Самая страшная книга. Вьюрки - Дарья Бобылева
Шрифт:
Интервал:
– А-а-а! – заорал в приступе первобытного восторга Никита и принялся лупить тварей горящей шваброй. Растрепанные грязные жгуты полыхали ярким факелом, пламя уже перекинулось на черенок, летели искры, шипела и пузырилась черная кожа… Подменыши прижимались друг к другу, пытались увернуться, выли – и отползали.

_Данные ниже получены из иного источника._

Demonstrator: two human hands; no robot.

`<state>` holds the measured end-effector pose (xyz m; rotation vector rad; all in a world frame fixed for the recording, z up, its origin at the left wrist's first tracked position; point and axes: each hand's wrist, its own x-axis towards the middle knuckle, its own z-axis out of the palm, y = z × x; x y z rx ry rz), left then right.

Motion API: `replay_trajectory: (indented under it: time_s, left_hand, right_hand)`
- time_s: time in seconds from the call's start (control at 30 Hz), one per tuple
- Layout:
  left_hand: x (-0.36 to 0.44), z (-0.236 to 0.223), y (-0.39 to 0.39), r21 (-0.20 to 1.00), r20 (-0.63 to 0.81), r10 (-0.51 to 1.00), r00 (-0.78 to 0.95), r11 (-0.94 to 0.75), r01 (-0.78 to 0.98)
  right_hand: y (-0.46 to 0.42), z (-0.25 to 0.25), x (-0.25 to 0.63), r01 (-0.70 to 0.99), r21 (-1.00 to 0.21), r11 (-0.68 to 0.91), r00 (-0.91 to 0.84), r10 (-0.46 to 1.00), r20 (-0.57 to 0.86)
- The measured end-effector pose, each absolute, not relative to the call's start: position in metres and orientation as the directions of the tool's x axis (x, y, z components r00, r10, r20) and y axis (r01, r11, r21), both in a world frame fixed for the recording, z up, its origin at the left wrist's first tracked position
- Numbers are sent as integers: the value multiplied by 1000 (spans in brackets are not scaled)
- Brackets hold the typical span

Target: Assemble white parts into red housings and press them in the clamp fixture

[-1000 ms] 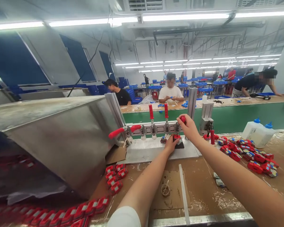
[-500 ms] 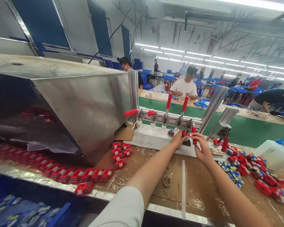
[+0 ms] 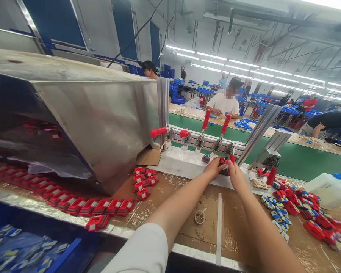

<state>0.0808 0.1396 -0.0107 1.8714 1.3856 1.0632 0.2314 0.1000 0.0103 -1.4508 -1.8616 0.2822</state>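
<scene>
From my end of the feed, I have both hands working close together at the base plate (image 3: 184, 167), along the tabletop's (image 3: 241, 235) far edge. The red part (image 3: 224, 161) lies near the plate's right end, just past the left hand's (image 3: 214, 168) fingertips and between the two hands. I see the left hand partly closed, fingers against the part's left side; I cannot tell whether it pinches the part or only steadies it. The right hand (image 3: 236, 176) is closed around a red clamp handle (image 3: 232, 160), which hangs downward just beside the part's right side; its fingertips are mostly hidden from me.

On the plate, just left of the left hand, I have a smaller grey and red piece (image 3: 206, 158). Above the plate, two upright red handles (image 3: 206, 119) stand left of the clamp in hand.

Toward the tabletop's right side I make out a heap of red pieces (image 3: 319, 216), with blue and yellow pieces (image 3: 277, 216) on its near-left side and white bottles (image 3: 328, 189) behind it. A long row of red pieces (image 3: 79, 204) follows the front edge on the left. Near the middle of the front edge, a small ring (image 3: 199, 217) lies on cardboard.
</scene>
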Motion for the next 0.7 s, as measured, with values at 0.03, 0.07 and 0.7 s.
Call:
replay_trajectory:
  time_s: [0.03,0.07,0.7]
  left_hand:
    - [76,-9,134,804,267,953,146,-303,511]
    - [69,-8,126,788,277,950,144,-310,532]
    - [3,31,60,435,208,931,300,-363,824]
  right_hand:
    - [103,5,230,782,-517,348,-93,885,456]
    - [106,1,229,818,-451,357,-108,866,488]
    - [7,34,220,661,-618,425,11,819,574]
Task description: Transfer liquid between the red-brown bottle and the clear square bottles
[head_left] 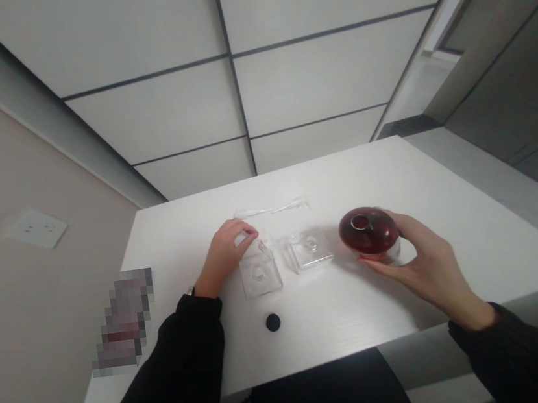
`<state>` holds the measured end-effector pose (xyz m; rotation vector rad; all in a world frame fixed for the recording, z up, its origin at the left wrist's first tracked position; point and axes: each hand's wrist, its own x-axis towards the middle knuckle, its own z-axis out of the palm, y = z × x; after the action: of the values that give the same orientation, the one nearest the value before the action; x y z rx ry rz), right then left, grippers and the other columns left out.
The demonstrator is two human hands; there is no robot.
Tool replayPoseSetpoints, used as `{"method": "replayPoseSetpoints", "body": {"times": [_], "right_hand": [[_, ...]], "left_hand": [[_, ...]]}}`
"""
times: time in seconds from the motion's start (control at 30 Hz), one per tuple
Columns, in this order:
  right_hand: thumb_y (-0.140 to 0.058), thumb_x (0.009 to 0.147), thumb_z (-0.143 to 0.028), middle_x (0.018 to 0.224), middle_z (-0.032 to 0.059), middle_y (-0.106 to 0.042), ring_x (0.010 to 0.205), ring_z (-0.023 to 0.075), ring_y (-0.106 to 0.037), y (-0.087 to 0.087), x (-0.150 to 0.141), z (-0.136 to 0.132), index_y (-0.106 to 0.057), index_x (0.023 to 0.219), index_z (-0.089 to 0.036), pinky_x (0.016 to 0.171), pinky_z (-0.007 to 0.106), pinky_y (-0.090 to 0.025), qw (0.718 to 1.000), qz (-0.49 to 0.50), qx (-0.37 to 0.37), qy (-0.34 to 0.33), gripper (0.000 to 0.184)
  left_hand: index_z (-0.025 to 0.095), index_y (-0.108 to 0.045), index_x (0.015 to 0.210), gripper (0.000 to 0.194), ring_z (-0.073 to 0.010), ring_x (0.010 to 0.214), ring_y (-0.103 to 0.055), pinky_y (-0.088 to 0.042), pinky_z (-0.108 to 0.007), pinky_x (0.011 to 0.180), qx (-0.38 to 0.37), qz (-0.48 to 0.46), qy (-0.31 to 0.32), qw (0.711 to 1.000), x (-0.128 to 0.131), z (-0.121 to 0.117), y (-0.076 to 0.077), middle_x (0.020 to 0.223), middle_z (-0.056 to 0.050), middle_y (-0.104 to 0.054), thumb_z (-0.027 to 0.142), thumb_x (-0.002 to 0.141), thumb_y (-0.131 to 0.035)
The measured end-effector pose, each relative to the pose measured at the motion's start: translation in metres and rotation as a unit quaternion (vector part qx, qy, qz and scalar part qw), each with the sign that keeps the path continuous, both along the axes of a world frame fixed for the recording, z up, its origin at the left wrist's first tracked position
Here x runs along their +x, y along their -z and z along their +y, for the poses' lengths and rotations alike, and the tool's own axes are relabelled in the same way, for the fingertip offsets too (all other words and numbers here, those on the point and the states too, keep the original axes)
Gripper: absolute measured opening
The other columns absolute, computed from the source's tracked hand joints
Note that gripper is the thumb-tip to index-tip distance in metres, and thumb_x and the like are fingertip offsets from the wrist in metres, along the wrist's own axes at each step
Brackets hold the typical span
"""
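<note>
My right hand (426, 260) wraps its fingers and thumb around a round glass flask of dark red liquid (368, 234) that stands on the white table (448, 219). My left hand (229, 252) is curled, its fingertips pinching something small and clear at the top of a square clear glass bottle (260, 274). A second square clear bottle (310, 247) stands between that bottle and the flask. Two clear pipettes (272, 209) lie just beyond the bottles.
A small black round cap (273, 322) lies near the table's front edge. A blurred-out object (124, 320) sits at the table's left edge. A wall socket (39, 228) is on the beige wall at left. Grey cabinets (519, 79) stand at right.
</note>
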<state>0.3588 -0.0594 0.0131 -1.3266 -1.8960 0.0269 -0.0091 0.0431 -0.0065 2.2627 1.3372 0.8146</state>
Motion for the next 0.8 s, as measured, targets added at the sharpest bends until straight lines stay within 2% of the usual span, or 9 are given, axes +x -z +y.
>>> {"method": "replayPoseSetpoints", "body": {"times": [0.1, 0.2, 0.3, 0.47, 0.6, 0.8], "right_hand": [[-0.078, 0.09, -0.055, 0.135, 0.014, -0.073, 0.119, 0.0308, -0.074, -0.002, 0.0, 0.004, -0.058, 0.147, -0.023, 0.1, 0.051, -0.065, 1.0, -0.017, -0.008, -0.012, 0.068], [-0.077, 0.092, -0.053, 0.136, 0.0143, -0.072, 0.12, 0.0304, -0.073, -0.001, 0.0, 0.008, -0.057, 0.148, -0.023, 0.099, 0.049, -0.065, 0.999, -0.04, -0.019, -0.022, 0.068], [-0.075, 0.094, -0.052, 0.136, 0.0152, -0.072, 0.119, 0.03, -0.074, 0.0, -0.001, 0.011, -0.056, 0.149, -0.022, 0.095, 0.048, -0.066, 0.997, -0.07, -0.01, -0.026, 0.066], [-0.075, 0.094, -0.051, 0.136, 0.0154, -0.072, 0.117, 0.03, -0.075, 0.003, -0.001, 0.013, -0.055, 0.151, -0.022, 0.09, 0.046, -0.068, 0.995, -0.1, 0.004, -0.024, 0.067], [-0.074, 0.096, -0.048, 0.134, 0.0166, -0.072, 0.115, 0.0297, -0.076, 0.002, -0.001, 0.013, -0.056, 0.15, -0.019, 0.086, 0.044, -0.069, 0.992, -0.125, 0.028, -0.022, 0.065], [-0.072, 0.097, -0.045, 0.13, 0.018, -0.073, 0.11, 0.0295, -0.077, -0.005, 0.002, 0.017, -0.057, 0.147, -0.015, 0.078, 0.04, -0.069, 0.981, -0.182, 0.067, -0.014, 0.06]], "left_hand": [[0.023, -0.047, 0.06, 0.041, -0.021, 0.079, -0.053, -0.045, -0.035, 0.081, -0.024, -0.012, -0.071, 0.997, 0.002, -0.003, -0.006, 0.067, -0.002, -0.056, 0.039, 0.095, -0.061], [0.024, -0.03, 0.058, 0.05, -0.0171, 0.061, -0.037, -0.034, -0.033, 0.064, -0.052, -0.028, -0.124, 0.99, 0.002, -0.005, -0.005, 0.055, 0.002, -0.035, 0.043, 0.102, -0.044], [0.024, -0.036, 0.065, 0.043, -0.0156, 0.058, -0.035, -0.028, -0.031, 0.06, -0.063, -0.046, -0.147, 0.986, 0.001, -0.006, -0.003, 0.058, 0.003, -0.034, 0.044, 0.104, -0.035], [0.023, -0.054, 0.081, 0.031, -0.0161, 0.057, -0.039, -0.028, -0.029, 0.061, -0.07, -0.055, -0.154, 0.984, 0.001, -0.006, -0.004, 0.059, 0.005, -0.036, 0.041, 0.1, -0.037], [0.022, -0.059, 0.087, 0.031, -0.016, 0.057, -0.04, -0.028, -0.029, 0.062, -0.073, -0.055, -0.158, 0.983, 0.001, -0.005, -0.005, 0.06, 0.005, -0.039, 0.041, 0.099, -0.038], [0.022, -0.06, 0.095, 0.033, -0.0162, 0.054, -0.037, -0.027, -0.03, 0.061, -0.076, -0.06, -0.165, 0.982, 0.001, -0.006, -0.004, 0.058, 0.007, -0.036, 0.044, 0.099, -0.035]]}}
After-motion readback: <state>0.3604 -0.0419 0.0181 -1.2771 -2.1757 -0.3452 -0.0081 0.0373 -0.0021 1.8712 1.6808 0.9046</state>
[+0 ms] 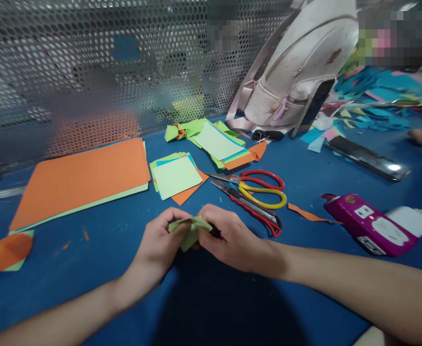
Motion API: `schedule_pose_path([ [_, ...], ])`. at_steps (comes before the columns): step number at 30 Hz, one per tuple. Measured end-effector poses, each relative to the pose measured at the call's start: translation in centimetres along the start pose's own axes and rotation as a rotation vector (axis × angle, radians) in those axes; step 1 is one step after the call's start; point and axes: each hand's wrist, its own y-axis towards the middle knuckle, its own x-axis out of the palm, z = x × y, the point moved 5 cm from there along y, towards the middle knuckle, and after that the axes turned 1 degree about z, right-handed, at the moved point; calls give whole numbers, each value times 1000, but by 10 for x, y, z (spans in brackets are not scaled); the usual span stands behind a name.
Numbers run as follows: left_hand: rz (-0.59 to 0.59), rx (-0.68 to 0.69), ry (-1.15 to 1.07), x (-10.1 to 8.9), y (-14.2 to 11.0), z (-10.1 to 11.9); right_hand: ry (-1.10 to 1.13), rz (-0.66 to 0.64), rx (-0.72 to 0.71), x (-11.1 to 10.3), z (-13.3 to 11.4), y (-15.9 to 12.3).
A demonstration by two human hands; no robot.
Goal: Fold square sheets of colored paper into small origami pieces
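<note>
Between both hands is a small folded piece of light green paper, held just above the blue tabletop. My left hand pinches its left side, thumb on top. The right side is gripped by my right hand, with fingers curled around it; its fold underneath is partly hidden. Just beyond the hands lies a stack of square papers, pale green on top. Right of that stack rest scissors with red and yellow handles and a red box cutter.
Large orange sheets lie at left. A second paper pile sits farther back. Against the perforated metal panel stands a white backpack. On the right are a black phone, a purple power device and blue paper scraps.
</note>
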Motion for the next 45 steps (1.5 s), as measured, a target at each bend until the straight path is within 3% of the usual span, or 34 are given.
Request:
schedule_pose_path([
  [17,-65,-51,-21,2,0,-4,-3,-14,-19,0,-3,-1],
  [24,-38,-79,-13,3,0,-1,6,-66,-8,-1,-4,-1],
  [31,-70,-10,-7,1,1,-2,-55,-68,-33,2,-3,-2],
  [40,-62,-16,-33,1,1,-1,-23,-70,-8,0,-4,-2],
  [45,-34,-52,-67,1,1,-3,47,43,36,-6,-4,-2],
])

Сбежавшиеся дачники увидели сквозь серую морось необыкновенную картину: Никита Павлов, крича что-то неопределенно-призывное, хлестал посреди улицы горящей палкой двух огромных тварей, отдаленно напоминавших тысячекратно увеличенных пиявок. Твари шипели, ревели, разевали круглые зубастые рты, но покорно ползли туда, куда гнал их Никита – вниз по улице, к Сушке. А под забором бероевского особняка, прижимая руку к обильно кровоточащему бедру, сидела никому не знакомая девочка-подросток – с короткими светлыми волосами, круглощекая, испуганно глядящая на всех заплаканными глазами.
– Помогите ей! – крикнул Никита. – Не отпускайте! Она оттуда, снаружи!
Молодежь – Пашка, Юки, даже Андрей, из последних сил имитировавший скептицизм, – отправились вместе с Павловым, чтобы поглазеть на невиданных существ. Никита ловко удерживал подменышей посреди дороги, награждая огненным ударом за каждое отклонение от назначенного курса, и приговаривал:
– А я вам про что… Вот ваши звери, сучата бероевские… А она их людьми живыми кормила. Вот, глядите, вот ваши звери…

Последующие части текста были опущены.